*** Opening DATA TO PROCESS ***
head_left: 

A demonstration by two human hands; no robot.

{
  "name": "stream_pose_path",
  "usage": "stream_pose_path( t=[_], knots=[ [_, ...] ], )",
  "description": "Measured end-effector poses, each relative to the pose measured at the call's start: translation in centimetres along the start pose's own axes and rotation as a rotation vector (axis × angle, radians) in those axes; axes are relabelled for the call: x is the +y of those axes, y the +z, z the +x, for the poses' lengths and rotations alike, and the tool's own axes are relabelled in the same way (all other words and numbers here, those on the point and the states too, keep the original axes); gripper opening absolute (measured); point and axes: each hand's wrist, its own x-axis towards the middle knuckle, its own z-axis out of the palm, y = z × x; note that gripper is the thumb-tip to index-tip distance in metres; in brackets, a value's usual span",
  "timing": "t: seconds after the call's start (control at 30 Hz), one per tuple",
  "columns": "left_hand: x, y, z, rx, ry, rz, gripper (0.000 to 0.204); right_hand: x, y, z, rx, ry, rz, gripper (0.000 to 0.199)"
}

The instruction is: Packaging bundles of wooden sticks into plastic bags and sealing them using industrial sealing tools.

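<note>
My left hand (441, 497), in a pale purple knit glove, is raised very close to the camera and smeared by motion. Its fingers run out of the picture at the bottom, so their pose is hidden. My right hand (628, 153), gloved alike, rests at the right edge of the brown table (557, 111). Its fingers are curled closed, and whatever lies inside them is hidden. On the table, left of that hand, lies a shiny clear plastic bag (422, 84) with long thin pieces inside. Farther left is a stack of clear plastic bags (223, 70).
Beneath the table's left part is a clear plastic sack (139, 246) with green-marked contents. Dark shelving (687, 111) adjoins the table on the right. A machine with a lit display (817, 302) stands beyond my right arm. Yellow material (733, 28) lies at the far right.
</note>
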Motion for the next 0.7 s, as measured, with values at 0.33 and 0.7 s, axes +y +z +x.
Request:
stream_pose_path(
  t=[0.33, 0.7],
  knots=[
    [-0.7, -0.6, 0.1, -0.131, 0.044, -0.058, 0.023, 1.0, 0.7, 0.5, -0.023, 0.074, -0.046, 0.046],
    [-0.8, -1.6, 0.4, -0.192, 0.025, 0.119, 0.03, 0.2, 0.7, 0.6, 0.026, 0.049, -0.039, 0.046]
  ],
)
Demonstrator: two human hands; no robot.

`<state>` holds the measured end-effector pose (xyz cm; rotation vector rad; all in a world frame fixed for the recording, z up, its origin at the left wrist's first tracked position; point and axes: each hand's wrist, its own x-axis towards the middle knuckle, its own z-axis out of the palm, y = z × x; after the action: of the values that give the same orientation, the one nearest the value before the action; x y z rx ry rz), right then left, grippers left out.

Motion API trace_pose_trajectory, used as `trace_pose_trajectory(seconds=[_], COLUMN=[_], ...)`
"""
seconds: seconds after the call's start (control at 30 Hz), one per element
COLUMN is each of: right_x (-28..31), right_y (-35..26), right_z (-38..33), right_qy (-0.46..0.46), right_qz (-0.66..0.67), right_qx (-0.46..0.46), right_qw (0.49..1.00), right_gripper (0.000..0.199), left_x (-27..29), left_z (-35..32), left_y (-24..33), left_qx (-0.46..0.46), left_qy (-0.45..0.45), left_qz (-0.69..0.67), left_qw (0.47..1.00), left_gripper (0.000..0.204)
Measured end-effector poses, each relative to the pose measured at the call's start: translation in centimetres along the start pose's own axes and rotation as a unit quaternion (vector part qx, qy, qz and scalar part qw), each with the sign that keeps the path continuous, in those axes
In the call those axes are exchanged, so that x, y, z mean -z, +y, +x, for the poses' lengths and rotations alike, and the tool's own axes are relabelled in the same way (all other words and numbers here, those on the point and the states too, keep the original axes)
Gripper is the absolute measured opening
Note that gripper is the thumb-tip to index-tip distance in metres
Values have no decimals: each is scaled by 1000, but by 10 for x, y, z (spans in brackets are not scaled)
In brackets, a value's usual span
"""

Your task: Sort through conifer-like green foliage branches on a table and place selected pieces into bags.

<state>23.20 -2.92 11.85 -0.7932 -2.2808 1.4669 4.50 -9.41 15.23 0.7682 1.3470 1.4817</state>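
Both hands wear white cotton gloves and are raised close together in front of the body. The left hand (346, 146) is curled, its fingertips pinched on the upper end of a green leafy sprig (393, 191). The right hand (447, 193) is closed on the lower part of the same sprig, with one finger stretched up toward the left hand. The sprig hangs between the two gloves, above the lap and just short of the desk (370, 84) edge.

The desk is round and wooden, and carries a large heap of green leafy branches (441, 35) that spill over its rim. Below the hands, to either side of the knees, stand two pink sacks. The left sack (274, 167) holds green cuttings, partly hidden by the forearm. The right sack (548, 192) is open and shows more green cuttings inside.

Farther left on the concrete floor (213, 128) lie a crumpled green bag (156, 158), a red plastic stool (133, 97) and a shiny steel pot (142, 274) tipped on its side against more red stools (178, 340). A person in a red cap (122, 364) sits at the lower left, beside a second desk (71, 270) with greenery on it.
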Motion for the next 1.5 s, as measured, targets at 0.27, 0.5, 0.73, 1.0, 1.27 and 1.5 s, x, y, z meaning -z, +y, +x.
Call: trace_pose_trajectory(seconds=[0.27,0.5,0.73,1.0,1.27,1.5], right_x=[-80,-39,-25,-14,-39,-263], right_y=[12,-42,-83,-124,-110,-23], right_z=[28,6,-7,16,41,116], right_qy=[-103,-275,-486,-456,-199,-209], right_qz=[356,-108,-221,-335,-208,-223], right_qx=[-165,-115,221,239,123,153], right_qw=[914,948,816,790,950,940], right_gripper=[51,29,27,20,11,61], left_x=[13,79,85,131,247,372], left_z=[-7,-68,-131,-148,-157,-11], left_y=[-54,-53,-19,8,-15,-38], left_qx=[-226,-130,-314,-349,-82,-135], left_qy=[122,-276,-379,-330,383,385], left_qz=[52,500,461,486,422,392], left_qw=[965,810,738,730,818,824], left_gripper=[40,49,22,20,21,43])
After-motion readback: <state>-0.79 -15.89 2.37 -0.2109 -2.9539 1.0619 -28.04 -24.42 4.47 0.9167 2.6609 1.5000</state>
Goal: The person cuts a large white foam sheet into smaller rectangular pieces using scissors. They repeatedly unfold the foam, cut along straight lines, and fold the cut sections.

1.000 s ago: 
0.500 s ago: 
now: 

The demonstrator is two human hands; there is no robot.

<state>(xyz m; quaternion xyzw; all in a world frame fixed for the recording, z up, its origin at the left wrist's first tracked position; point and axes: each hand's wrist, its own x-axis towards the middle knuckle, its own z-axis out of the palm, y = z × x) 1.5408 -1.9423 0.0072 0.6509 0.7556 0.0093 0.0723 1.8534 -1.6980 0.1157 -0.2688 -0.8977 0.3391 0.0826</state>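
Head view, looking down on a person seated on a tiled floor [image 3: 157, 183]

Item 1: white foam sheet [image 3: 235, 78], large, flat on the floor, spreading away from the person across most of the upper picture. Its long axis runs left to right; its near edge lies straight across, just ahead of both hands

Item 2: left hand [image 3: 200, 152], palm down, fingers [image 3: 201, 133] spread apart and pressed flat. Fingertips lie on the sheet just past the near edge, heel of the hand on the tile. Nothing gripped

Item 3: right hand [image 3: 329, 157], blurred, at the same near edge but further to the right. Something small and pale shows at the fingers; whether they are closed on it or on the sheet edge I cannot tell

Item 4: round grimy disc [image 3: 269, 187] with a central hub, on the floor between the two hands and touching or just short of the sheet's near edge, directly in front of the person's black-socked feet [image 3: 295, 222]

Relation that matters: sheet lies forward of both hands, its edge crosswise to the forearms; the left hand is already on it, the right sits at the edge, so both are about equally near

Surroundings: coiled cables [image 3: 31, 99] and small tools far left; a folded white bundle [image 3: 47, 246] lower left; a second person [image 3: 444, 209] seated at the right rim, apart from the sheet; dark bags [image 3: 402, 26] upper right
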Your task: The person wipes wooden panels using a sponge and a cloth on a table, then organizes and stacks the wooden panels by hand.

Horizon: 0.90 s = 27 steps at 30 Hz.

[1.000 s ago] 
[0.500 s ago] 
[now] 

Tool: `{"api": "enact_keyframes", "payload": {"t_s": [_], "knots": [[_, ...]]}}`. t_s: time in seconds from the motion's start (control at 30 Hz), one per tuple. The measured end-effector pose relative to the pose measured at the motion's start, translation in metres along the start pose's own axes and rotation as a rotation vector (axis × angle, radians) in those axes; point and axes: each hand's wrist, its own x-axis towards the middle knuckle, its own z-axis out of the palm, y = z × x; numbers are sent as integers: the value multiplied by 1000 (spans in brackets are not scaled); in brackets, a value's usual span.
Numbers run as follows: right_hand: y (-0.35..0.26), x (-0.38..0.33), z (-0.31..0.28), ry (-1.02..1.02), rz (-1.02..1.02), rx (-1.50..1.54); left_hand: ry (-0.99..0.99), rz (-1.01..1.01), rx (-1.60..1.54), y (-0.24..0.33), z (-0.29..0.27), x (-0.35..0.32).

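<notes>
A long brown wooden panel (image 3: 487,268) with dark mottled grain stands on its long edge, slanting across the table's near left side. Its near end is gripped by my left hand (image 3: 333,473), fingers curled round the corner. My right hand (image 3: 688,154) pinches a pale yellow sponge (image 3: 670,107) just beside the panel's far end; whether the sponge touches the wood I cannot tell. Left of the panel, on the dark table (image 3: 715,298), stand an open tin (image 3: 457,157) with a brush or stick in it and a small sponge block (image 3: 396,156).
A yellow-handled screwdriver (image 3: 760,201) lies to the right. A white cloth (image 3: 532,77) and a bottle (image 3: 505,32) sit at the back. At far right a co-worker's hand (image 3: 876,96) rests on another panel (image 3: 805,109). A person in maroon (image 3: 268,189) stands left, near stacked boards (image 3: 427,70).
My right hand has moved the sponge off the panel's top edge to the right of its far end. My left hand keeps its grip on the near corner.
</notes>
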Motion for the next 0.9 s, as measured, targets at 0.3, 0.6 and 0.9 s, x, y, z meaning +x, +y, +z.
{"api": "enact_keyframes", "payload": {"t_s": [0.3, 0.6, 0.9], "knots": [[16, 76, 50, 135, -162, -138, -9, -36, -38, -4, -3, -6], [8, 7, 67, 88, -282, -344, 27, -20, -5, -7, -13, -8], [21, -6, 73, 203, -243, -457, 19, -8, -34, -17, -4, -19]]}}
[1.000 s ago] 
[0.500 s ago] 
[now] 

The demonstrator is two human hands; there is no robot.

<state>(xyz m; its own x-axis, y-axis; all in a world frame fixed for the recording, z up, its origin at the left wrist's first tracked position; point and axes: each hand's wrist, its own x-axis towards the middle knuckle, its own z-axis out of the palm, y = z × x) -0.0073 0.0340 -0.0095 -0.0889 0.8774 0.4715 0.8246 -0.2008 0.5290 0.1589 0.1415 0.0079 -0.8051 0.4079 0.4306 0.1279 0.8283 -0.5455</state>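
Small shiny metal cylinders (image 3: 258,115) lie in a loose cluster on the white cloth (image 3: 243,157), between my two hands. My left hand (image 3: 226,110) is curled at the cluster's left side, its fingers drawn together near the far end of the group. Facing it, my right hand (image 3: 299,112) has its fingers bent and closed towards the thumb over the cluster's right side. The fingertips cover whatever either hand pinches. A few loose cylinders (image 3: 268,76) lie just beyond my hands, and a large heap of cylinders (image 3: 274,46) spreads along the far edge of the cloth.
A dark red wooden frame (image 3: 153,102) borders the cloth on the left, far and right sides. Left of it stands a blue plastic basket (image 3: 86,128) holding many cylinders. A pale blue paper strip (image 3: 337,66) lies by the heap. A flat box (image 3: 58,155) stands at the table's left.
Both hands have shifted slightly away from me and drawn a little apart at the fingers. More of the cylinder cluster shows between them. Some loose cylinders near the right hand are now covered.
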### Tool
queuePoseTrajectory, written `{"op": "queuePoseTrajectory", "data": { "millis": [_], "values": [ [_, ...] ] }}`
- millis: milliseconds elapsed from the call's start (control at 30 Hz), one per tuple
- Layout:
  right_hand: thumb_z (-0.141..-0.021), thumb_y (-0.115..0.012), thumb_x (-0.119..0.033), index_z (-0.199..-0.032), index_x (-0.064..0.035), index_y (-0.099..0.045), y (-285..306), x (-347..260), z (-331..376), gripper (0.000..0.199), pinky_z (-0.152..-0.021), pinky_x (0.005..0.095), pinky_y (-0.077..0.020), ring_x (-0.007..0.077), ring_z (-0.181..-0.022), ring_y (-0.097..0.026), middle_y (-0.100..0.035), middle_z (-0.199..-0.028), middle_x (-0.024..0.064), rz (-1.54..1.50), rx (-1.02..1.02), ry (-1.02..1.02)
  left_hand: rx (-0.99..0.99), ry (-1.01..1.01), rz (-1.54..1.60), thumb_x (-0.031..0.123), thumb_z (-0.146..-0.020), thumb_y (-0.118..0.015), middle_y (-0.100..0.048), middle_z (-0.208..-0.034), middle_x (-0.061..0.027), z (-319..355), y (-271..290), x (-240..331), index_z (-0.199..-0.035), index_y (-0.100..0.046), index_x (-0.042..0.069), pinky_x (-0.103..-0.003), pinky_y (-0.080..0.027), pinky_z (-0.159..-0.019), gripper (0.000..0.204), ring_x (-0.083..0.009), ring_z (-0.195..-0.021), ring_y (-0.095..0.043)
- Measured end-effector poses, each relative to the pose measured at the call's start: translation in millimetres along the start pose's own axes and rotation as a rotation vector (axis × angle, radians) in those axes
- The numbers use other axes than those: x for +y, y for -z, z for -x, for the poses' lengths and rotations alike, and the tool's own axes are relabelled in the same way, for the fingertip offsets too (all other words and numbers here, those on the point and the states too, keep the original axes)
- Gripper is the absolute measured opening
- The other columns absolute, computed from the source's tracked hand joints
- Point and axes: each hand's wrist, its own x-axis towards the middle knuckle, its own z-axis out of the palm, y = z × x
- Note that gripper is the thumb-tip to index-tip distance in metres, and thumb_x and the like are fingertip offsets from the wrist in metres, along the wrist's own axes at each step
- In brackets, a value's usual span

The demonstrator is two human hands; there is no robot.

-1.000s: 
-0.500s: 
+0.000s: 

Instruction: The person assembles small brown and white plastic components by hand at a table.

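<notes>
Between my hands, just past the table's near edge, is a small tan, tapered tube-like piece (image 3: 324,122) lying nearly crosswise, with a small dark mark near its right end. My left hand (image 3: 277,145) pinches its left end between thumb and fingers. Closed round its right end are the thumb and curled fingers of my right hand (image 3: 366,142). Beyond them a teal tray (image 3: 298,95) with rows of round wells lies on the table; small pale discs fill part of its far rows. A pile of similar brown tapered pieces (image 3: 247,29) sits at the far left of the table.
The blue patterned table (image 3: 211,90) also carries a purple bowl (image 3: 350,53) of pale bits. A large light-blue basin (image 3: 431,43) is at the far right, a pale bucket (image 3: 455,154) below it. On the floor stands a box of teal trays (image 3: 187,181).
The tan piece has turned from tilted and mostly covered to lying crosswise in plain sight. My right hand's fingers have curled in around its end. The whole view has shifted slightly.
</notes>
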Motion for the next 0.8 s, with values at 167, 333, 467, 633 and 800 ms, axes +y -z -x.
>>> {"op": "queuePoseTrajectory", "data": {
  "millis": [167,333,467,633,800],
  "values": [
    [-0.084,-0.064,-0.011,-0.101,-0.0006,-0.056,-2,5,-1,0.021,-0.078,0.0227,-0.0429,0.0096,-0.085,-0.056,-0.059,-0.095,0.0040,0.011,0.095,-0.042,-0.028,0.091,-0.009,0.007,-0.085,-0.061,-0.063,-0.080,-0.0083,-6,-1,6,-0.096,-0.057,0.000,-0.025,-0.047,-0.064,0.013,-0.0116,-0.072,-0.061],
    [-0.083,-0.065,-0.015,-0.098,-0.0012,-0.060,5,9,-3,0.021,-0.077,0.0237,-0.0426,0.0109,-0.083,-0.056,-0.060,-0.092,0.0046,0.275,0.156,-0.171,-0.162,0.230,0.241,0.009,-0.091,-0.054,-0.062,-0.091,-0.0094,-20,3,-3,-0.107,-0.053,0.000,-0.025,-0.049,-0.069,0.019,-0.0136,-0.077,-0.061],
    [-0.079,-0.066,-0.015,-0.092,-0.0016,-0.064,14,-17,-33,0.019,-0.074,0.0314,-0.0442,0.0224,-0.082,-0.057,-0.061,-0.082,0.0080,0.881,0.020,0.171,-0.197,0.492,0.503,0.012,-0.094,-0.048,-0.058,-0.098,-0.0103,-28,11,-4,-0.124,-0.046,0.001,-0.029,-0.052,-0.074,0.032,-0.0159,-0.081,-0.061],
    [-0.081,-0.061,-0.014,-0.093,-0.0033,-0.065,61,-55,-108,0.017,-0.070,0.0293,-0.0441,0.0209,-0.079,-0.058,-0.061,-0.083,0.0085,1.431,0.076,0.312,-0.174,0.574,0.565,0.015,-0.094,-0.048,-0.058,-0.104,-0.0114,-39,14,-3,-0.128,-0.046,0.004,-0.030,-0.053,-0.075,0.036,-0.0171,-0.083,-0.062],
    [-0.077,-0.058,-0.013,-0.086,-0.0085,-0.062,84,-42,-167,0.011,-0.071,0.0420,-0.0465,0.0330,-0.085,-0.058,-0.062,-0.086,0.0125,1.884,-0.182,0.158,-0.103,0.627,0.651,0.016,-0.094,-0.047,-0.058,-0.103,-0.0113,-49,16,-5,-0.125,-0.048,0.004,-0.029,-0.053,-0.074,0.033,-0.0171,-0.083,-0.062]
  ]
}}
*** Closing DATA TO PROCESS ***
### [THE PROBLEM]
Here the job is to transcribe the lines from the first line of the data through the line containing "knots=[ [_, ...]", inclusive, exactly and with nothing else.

### [OUTPUT BELOW]
head_left: 

A demonstration by two human hands; no robot.

{
  "name": "stream_pose_path",
  "usage": "stream_pose_path( t=[_], knots=[ [_, ...] ], )",

The response to the exercise is complete.